> WHAT THE TASK REQUIRES:
An exact copy of every record, with no pictures, please.

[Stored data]
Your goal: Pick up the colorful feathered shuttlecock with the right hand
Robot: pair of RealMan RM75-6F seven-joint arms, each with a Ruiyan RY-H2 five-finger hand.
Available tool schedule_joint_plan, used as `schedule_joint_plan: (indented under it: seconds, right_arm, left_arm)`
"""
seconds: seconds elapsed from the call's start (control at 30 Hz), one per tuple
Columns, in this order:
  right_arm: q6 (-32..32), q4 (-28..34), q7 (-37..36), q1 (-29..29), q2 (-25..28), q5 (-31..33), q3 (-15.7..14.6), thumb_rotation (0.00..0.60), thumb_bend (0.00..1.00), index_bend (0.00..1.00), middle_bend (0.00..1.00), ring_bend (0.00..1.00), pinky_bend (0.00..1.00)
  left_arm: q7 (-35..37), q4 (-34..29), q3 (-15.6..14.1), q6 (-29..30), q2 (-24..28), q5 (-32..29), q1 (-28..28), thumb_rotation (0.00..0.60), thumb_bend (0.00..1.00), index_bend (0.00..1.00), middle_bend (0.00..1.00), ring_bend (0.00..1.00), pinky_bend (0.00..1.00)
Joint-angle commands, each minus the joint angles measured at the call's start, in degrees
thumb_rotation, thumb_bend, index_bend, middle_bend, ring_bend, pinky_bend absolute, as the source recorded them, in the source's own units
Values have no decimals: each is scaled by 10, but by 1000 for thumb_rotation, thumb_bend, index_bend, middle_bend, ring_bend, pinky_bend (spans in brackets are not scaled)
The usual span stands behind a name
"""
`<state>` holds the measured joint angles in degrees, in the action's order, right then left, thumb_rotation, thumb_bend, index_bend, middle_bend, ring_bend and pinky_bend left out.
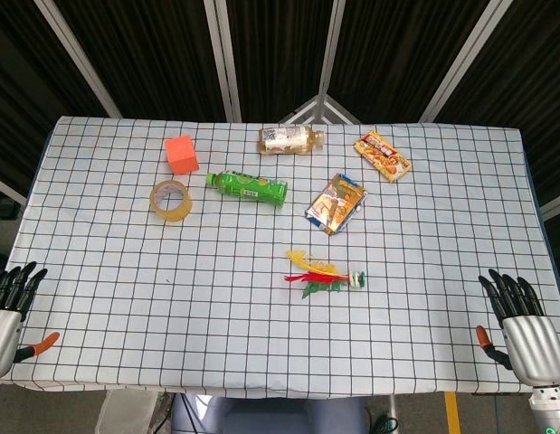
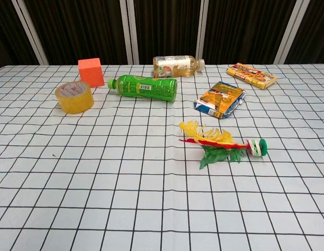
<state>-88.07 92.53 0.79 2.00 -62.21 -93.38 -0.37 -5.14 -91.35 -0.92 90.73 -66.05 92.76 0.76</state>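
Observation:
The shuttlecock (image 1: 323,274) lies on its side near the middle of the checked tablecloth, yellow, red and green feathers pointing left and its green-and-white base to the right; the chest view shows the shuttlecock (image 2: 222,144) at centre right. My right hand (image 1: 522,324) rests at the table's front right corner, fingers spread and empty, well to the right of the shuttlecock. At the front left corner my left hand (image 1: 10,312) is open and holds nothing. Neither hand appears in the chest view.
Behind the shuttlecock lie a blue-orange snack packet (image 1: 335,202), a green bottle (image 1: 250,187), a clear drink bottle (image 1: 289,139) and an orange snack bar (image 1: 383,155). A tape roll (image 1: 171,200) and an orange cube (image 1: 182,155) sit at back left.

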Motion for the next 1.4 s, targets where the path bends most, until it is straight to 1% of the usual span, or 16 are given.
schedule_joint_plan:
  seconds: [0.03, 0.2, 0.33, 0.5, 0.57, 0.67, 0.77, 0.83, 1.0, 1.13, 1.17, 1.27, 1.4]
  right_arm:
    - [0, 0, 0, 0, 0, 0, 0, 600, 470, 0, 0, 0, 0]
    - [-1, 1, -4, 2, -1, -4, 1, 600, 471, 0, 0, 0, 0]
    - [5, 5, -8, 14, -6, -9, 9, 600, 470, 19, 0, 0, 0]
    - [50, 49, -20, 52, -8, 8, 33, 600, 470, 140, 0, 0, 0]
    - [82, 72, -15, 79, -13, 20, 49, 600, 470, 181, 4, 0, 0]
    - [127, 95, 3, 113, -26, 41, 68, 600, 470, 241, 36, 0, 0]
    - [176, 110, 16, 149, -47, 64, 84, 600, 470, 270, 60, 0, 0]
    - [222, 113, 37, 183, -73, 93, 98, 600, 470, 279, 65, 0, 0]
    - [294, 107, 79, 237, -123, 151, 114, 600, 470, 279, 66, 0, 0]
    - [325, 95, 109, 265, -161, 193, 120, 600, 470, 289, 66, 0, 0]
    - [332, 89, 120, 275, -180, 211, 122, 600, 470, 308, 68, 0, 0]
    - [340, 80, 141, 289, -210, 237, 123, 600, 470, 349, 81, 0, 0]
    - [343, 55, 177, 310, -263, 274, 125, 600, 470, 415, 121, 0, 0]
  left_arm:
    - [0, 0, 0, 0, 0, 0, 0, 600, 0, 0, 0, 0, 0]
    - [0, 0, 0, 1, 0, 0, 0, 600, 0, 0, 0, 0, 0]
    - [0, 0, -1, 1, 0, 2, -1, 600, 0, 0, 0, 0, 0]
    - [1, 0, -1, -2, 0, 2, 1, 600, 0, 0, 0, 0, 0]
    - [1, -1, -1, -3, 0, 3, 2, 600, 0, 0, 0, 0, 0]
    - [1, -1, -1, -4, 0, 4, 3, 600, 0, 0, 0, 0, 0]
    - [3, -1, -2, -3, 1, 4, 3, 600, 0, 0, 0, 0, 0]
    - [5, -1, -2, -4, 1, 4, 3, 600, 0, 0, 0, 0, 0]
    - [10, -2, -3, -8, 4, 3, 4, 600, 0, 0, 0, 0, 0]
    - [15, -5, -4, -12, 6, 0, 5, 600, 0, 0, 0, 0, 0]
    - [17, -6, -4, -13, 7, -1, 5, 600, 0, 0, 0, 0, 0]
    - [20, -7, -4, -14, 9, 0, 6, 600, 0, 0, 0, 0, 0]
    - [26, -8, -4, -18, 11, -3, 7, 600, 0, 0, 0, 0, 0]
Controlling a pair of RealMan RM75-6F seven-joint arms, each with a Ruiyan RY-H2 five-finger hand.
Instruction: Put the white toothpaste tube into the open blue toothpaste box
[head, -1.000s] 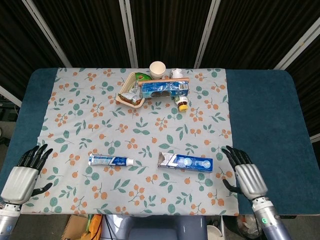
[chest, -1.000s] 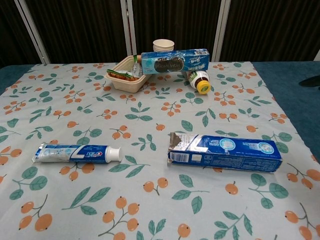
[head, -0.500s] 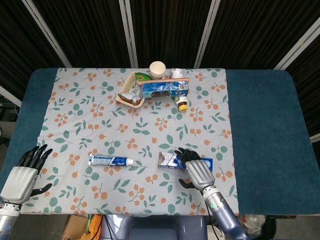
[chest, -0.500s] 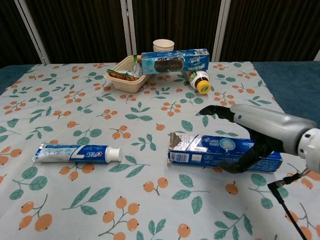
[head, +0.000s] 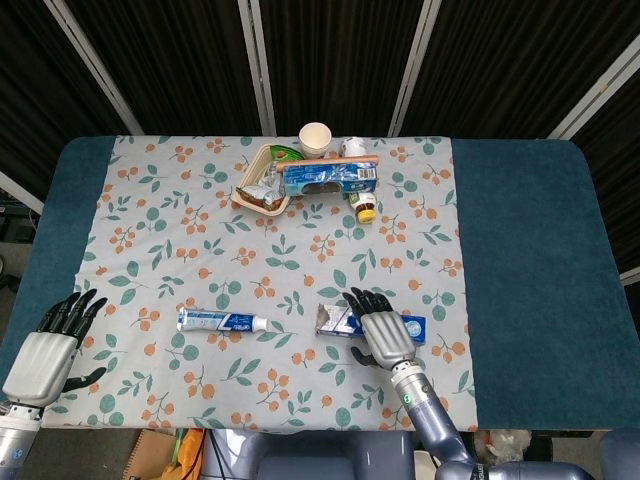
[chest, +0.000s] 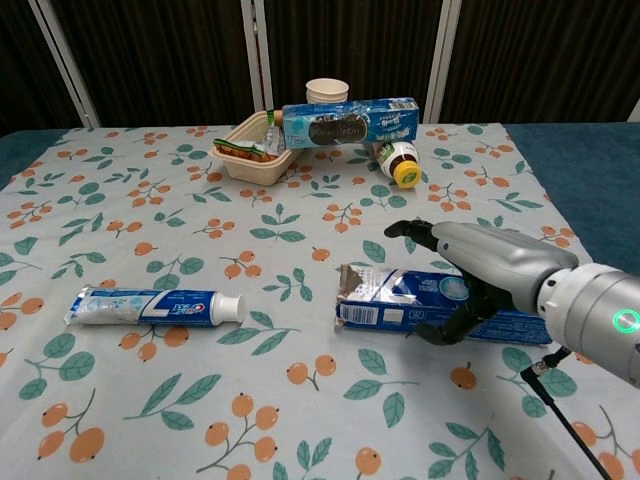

> EXERCISE ANSWER:
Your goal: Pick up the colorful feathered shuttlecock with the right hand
Robot: pair of RealMan RM75-6F seven-joint arms, each with a Ruiyan RY-H2 five-finger hand.
Available tool schedule_joint_plan, used as `schedule_joint_plan: (indented under it: seconds, right_arm, left_arm)`
"""
seconds: seconds elapsed from the call's start (control at 30 Hz), one per tuple
Columns, in this order:
  right_arm: q6 (-32..32), q4 (-28..34), q7 (-37..36), q1 (-29..29), q2 (-25..28), q5 (-31..33), q3 (-15.7..14.6), thumb_rotation (0.00..0.60), thumb_bend (0.00..1.00), index_bend (0.00..1.00), middle_bend (0.00..1.00), ring_bend (0.00..1.00), pinky_bend (0.00..1.00)
  left_arm: q7 (-35..37), q4 (-34..29), q3 (-15.6..14.1), q6 (-29..30), q2 (-24..28), q5 (-32..29), q1 (-28..28), thumb_rotation (0.00..0.60), thumb_bend (0.00..1.00), index_bend (0.00..1.00), middle_bend (0.00..1.00), ring_bend (0.00..1.00), pinky_bend (0.00..1.00)
Joint-angle commands, each minus the joint angles measured at the call's start, in degrees
thumb_rotation, thumb_bend, index_bend, middle_bend, ring_bend, pinky_bend absolute, as the source recorded them, in the source's own units
Values have no decimals: each is scaled by 10, but by 1000 for thumb_rotation, thumb_bend, index_bend, middle_bend, ring_bend, pinky_bend (spans in brackets are not scaled)
The usual span stands behind a name
"""
`<state>` holds the measured joint angles in degrees, in the action's order, right then left, thumb_rotation, thumb_bend, index_bend, middle_bend, ring_bend and pinky_bend left out.
<state>-88.07 92.53 0.79 2.00 -62.21 -93.38 -0.37 -5.14 -91.35 -0.92 90.73 -66.05 92.76 0.76</state>
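Observation:
The shuttlecock (image 1: 323,274) lies on its side near the middle of the checked tablecloth, yellow, red and green feathers pointing left and its green-and-white base to the right; the chest view shows the shuttlecock (image 2: 222,144) at centre right. My right hand (image 1: 522,324) rests at the table's front right corner, fingers spread and empty, well to the right of the shuttlecock. At the front left corner my left hand (image 1: 10,312) is open and holds nothing. Neither hand appears in the chest view.
Behind the shuttlecock lie a blue-orange snack packet (image 1: 335,202), a green bottle (image 1: 250,187), a clear drink bottle (image 1: 289,139) and an orange snack bar (image 1: 383,155). A tape roll (image 1: 171,200) and an orange cube (image 1: 182,155) sit at back left.
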
Motion for the next 1.4 s, targets where the path bends most, until it is straight to 1% of the usual span, or 16 are given.
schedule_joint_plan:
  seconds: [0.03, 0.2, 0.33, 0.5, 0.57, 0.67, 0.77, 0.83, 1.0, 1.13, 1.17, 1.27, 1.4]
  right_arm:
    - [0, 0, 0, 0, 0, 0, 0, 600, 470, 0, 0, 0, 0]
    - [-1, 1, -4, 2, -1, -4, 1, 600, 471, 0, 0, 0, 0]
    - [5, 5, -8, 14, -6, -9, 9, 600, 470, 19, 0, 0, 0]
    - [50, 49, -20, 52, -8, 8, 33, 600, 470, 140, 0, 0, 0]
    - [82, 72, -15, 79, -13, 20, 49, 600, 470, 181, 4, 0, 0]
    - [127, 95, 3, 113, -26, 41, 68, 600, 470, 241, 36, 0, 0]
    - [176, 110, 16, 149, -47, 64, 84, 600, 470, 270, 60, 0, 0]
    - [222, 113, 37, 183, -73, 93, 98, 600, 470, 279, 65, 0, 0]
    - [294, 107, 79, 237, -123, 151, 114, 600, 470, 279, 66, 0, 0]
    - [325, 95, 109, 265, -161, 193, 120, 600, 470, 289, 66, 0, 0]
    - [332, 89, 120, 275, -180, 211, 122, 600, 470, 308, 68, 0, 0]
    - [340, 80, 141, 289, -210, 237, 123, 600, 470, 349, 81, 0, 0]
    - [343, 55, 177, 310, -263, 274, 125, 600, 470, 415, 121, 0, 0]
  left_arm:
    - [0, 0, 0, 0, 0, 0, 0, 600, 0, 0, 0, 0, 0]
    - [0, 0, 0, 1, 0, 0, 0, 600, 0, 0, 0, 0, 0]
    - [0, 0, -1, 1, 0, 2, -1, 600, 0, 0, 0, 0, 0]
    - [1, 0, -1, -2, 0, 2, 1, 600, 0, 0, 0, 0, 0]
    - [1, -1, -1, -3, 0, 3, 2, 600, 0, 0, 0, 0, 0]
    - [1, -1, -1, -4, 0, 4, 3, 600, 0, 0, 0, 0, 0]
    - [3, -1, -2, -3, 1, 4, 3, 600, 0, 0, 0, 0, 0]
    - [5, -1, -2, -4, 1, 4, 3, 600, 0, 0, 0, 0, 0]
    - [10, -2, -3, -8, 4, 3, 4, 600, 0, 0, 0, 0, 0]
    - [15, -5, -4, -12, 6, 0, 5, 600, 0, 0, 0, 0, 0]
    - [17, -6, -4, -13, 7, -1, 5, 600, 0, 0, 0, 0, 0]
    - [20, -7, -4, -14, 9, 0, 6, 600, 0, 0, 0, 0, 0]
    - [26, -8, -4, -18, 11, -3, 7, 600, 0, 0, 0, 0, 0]
Controlling a pair of RealMan RM75-6F seven-joint arms, each with a Ruiyan RY-H2 five-finger hand.
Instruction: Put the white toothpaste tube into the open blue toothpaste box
[head, -1.000s] 
[chest, -1.000s] 
[head, -0.500s] 
[chest, -0.500s] 
[head, +0.000s] 
[chest, +0.000s] 

An answer has been given, and the exercise is complete.